Students in the MSc in Management Consulting program at the Grenoble Graduate School of Business in France (Grenoble Full-Time MBA Profile) now interact with a herd of horses—in a barn, or what Grenoble calls “semi-liberty”—to explore “fundamental notions of respect, trust and non-violent communication.”
The learning activity is based on “The Seven Games of Natural Horsemanship,” a home study program developed and introduced in Europe in the 1980s by Pat Parelli, a horse trainer, rodeo rider, and cowboy. Activities include “Friendly Game,” in which the leader helps a horse confront a noise or scary object, and “Squeeze Game,” in which the goal is to cross a narrow path between a fence and a tree. You can see some of these activities in a video on Grenoble’s web site.

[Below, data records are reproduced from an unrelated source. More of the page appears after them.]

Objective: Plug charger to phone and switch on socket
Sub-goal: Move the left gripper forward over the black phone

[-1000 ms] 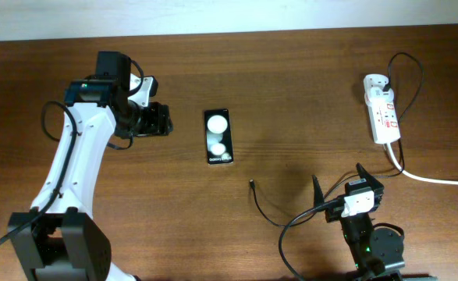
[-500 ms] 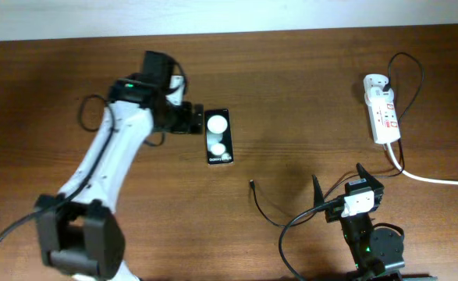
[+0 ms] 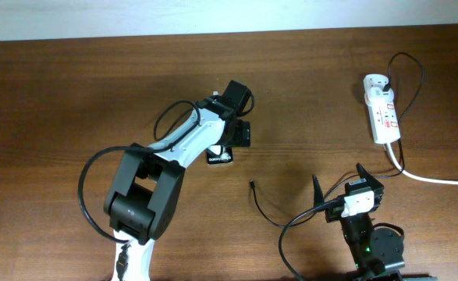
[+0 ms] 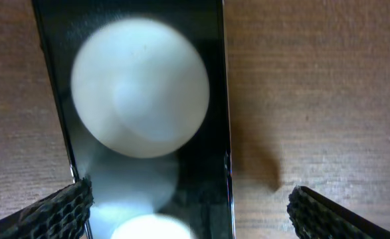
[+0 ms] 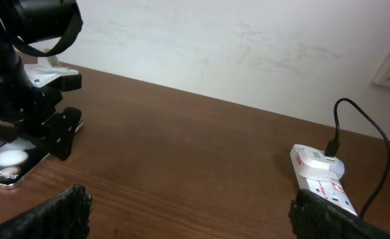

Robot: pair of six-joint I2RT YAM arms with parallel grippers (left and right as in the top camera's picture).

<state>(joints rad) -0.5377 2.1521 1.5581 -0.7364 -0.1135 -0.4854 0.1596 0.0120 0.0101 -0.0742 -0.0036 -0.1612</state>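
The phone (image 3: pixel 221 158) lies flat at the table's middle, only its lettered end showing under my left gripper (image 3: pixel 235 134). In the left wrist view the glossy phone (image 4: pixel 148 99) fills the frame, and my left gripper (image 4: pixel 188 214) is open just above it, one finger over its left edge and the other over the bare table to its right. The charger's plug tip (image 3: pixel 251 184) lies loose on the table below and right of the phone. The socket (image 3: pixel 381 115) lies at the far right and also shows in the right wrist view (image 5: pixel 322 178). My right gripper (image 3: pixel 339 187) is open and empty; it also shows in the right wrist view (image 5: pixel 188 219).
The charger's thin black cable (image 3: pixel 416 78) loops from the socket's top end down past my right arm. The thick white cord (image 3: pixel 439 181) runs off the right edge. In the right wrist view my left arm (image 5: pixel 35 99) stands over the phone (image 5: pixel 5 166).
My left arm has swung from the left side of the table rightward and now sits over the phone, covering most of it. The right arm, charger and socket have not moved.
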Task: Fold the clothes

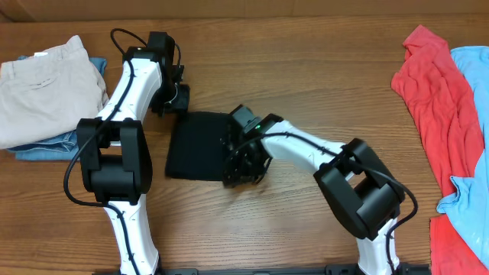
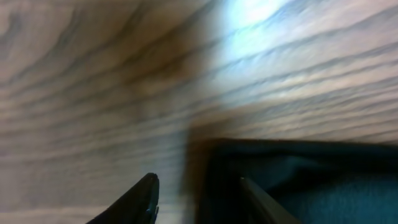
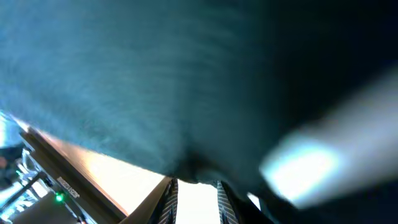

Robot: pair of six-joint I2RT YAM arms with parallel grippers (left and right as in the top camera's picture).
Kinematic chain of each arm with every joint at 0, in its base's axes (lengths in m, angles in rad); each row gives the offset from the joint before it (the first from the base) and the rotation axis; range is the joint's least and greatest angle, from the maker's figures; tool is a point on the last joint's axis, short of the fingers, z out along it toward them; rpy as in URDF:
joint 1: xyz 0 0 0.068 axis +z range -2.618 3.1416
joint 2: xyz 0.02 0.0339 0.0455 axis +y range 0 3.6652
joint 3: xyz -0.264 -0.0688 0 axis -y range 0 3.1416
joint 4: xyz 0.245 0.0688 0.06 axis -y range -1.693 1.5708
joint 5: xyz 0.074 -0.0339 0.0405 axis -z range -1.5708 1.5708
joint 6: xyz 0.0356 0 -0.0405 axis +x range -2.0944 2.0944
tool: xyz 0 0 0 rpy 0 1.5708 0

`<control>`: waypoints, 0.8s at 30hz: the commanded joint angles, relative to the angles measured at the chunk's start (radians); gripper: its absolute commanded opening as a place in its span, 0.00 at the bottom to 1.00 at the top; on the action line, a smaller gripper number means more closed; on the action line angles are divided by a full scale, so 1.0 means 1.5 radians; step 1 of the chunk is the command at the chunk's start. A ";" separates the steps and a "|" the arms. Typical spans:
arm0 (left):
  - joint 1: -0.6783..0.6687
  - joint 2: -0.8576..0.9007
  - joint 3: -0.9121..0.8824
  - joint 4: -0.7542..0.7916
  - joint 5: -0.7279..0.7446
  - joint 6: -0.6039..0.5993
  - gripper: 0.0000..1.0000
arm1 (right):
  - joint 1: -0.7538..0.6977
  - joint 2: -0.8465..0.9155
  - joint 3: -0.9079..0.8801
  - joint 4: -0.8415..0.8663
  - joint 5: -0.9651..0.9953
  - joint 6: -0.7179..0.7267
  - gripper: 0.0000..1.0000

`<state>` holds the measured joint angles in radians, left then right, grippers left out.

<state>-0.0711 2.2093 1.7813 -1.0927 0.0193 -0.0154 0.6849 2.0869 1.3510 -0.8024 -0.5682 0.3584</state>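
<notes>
The clothes are a black garment folded into a compact rectangle at the table's middle. My left gripper hovers at its far left corner. In the left wrist view the garment's corner lies low on the right. The left gripper stands open astride that edge, with one finger over bare wood and the other over the cloth. My right gripper sits on the garment's right edge. In the right wrist view dark fabric fills the frame and bunches at the tips of the right gripper, which is shut on it.
Beige trousers lie on blue denim at the left edge. A coral-red garment and a light blue one lie heaped along the right edge. Bare wood shows between these piles and the black garment.
</notes>
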 commanded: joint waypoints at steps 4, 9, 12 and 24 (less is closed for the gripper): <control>0.004 0.007 0.009 -0.085 -0.035 -0.018 0.35 | -0.087 0.011 0.000 -0.013 0.101 -0.015 0.26; 0.004 0.007 -0.038 -0.145 -0.035 -0.039 0.32 | -0.126 0.011 0.022 -0.015 0.130 -0.053 0.27; 0.004 0.007 -0.086 -0.156 -0.035 -0.052 0.30 | -0.142 0.011 0.050 -0.016 0.153 -0.055 0.27; 0.004 -0.038 -0.150 -0.175 -0.035 -0.100 0.24 | -0.155 0.011 0.149 -0.072 0.229 -0.087 0.30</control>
<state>-0.0700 2.2082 1.5661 -1.3586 -0.0273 -0.1360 0.4522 2.0975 1.5463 -0.8978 -0.2691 0.2474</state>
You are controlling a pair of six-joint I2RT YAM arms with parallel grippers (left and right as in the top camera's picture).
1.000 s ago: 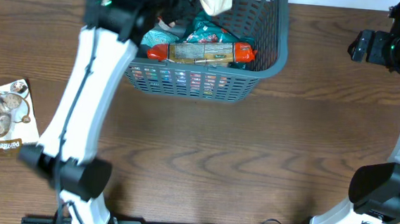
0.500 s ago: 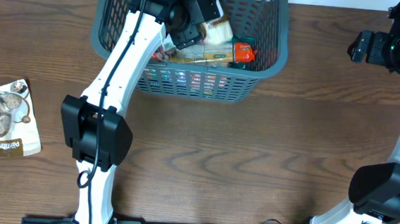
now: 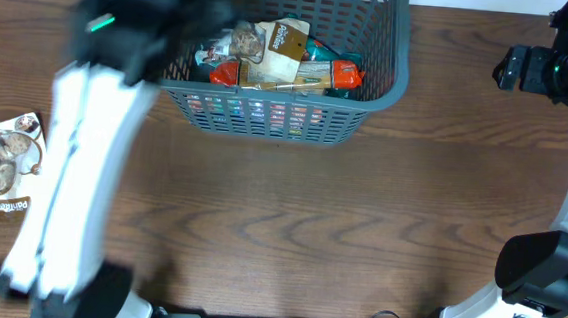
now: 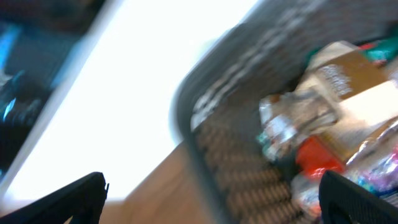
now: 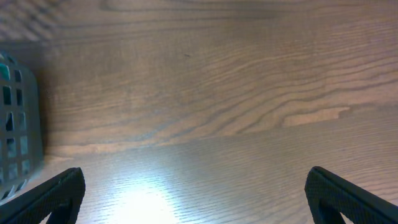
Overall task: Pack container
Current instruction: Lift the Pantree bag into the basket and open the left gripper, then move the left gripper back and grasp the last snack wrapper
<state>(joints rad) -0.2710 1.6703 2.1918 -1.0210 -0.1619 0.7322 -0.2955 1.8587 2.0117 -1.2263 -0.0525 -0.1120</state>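
One container (image 3: pixel 297 115), one stray packet (image 3: pixel 3 164) well left of it

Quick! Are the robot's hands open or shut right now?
Left gripper: open, holding nothing.
Right gripper: open, holding nothing.

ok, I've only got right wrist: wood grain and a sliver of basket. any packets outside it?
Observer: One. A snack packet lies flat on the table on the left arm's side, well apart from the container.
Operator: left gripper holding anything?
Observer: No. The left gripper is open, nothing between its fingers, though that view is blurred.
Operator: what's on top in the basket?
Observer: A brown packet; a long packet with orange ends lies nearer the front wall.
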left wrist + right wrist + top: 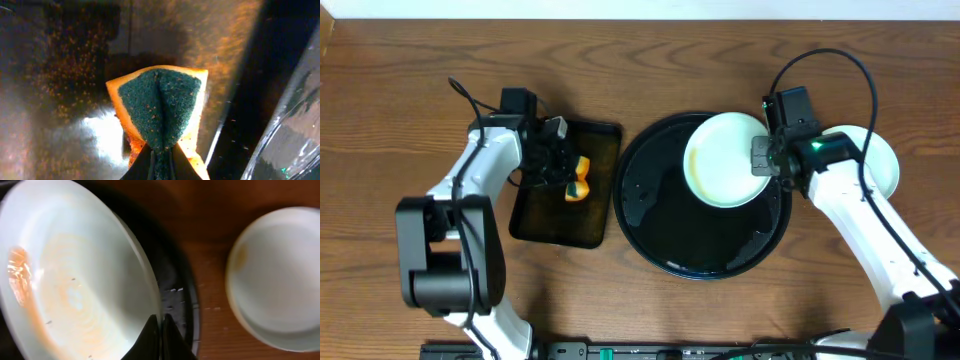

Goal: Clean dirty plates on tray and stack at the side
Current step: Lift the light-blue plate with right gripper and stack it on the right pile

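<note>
A pale mint plate (725, 160) with brown smears is held tilted over the right part of the round black tray (670, 235). My right gripper (767, 158) is shut on its right rim; the right wrist view shows the fingers (161, 325) pinching the plate's edge (75, 280). A stack of plates (875, 160) lies on the wood table right of the tray, also in the right wrist view (280, 280). My left gripper (563, 178) is shut on a yellow sponge with a green scouring face (160, 112) over the rectangular tray.
The small rectangular black tray (545, 225) lies left of the round tray, its surface wet and speckled (60, 75). Bare wood table (380, 120) lies at the left and along the front.
</note>
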Controlling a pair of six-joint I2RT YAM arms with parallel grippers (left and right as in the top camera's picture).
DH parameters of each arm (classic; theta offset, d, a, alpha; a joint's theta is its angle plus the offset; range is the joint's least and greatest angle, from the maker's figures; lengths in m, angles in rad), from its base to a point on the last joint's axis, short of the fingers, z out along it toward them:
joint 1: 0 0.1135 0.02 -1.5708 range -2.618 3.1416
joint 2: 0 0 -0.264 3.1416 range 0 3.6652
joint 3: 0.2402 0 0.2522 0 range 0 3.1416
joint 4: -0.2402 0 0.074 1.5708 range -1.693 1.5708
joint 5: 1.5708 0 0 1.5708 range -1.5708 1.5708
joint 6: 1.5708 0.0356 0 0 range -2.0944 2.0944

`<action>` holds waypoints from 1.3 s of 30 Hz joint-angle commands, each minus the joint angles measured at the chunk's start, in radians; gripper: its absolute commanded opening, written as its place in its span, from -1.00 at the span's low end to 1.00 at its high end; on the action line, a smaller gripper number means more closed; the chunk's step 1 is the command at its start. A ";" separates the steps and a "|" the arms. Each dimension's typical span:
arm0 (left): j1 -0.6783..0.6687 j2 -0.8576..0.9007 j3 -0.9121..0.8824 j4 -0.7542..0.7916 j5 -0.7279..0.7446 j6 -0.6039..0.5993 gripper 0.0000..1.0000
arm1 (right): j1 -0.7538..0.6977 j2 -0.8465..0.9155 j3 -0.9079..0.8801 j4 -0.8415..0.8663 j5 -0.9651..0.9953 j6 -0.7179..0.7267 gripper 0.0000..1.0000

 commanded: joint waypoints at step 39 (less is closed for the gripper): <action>0.088 -0.122 -0.004 -0.041 -0.313 -0.170 -0.85 | 0.166 -0.103 0.007 0.136 0.525 -0.196 -0.98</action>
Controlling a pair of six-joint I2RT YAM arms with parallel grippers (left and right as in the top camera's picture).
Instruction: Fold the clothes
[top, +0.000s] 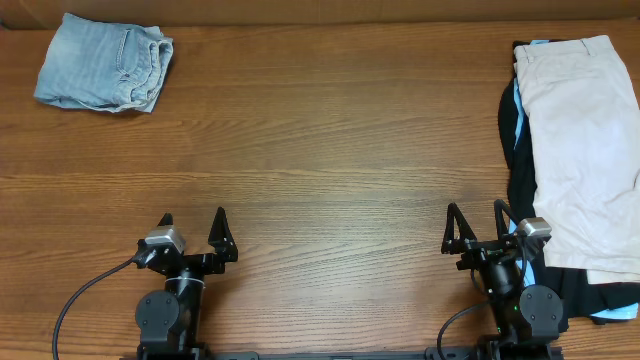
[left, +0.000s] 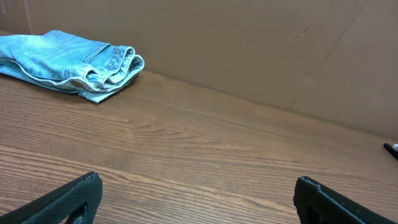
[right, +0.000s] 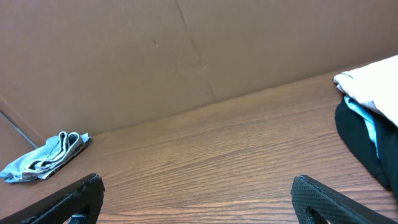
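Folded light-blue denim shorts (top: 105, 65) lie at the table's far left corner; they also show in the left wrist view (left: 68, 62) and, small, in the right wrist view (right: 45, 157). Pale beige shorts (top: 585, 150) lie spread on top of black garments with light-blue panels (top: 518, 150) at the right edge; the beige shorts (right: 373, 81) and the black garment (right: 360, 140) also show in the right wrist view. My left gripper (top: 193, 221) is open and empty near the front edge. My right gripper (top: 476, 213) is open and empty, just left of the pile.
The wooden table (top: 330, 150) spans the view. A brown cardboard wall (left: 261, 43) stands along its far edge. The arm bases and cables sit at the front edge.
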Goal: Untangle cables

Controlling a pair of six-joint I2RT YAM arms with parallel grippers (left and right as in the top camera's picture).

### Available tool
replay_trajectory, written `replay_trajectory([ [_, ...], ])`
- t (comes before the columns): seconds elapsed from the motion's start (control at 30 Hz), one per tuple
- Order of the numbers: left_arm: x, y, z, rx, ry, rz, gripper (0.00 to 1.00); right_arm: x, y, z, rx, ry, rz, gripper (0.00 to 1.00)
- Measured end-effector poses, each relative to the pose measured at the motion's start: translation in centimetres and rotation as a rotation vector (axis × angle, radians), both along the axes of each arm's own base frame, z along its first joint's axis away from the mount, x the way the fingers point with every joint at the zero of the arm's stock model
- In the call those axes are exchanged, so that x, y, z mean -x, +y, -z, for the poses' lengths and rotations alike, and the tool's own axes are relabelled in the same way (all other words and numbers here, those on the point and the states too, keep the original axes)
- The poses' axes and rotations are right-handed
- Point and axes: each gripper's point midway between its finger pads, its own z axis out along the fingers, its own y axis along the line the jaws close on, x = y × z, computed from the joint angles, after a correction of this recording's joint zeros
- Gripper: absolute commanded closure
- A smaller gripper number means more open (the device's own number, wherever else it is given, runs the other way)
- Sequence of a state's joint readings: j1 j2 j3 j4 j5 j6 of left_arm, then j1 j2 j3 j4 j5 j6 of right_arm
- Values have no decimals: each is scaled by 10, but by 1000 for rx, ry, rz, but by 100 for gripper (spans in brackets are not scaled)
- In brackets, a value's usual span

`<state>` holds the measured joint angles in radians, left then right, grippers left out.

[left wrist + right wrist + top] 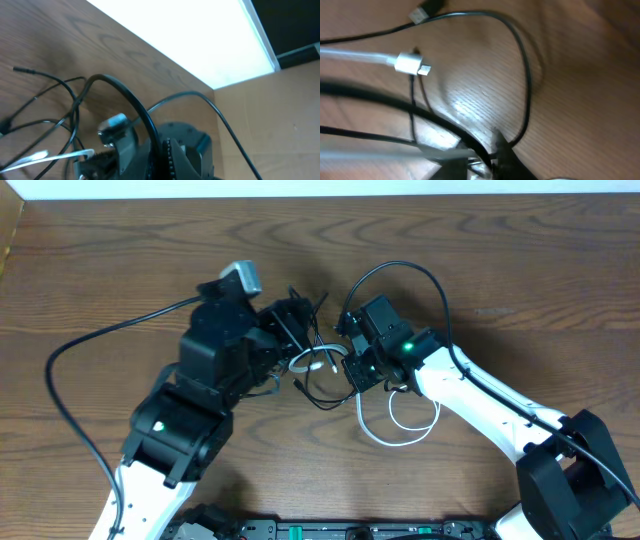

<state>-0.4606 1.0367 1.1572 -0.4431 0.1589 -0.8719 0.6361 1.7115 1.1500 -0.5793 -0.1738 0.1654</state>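
Note:
The cables (318, 370) lie tangled at the table's middle between my two grippers. They are thin black cords and one white cord (392, 438) that loops out toward the front. My left gripper (290, 330) is shut at the tangle's left side, with black strands fanning out from its tip. In the left wrist view its own fingers do not show, only black cords (55, 97) and the white cord (47, 157). My right gripper (352, 368) is shut at the tangle's right side. Seen from the right wrist, its jaws (487, 155) pinch the blurred white cord with a black strand. A white plug (411, 64) lies beyond.
The tabletop is dark wood (520, 270), with a pale strip along the far edge (300, 188). The arms' own thicker black wires arc over the table at left (60, 370) and above the right wrist (420, 275). A black plug end (427, 11) lies apart.

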Motion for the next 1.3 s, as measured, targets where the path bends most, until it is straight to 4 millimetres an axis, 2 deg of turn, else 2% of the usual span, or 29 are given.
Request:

How does all this help budding consultants? A school press release says the activities can help them learn how to gain the trust of (human) partners or convince them to overcome their resistance to difficult (nonequine) situations. Nancy Armstrong, Grenoble's director of studies and designer of the "Horseplay" concept, explains:
"In the natural world, the horse is a prey--it will flee anything that it perceives as unknown or difficult. It also has an innate reflex of opposition. We all know that we cannot force a 500 kilo beast to do what it does not want to do--one can only suggest and encourage it to do so, by giving clear commands in a language that the horse understands, and by earning its trust. I personally believe that leadership in business should follow the same principles."
I think that an argument can be made that if you're training consultants it makes more sense to have them practice the fine arts of persuasion and trust-building on actual humans, who, let's face it, can't be tricked into doing your bidding with an apple or a sugar cube. But I'm willing to be persuaded otherwise. Thoughts?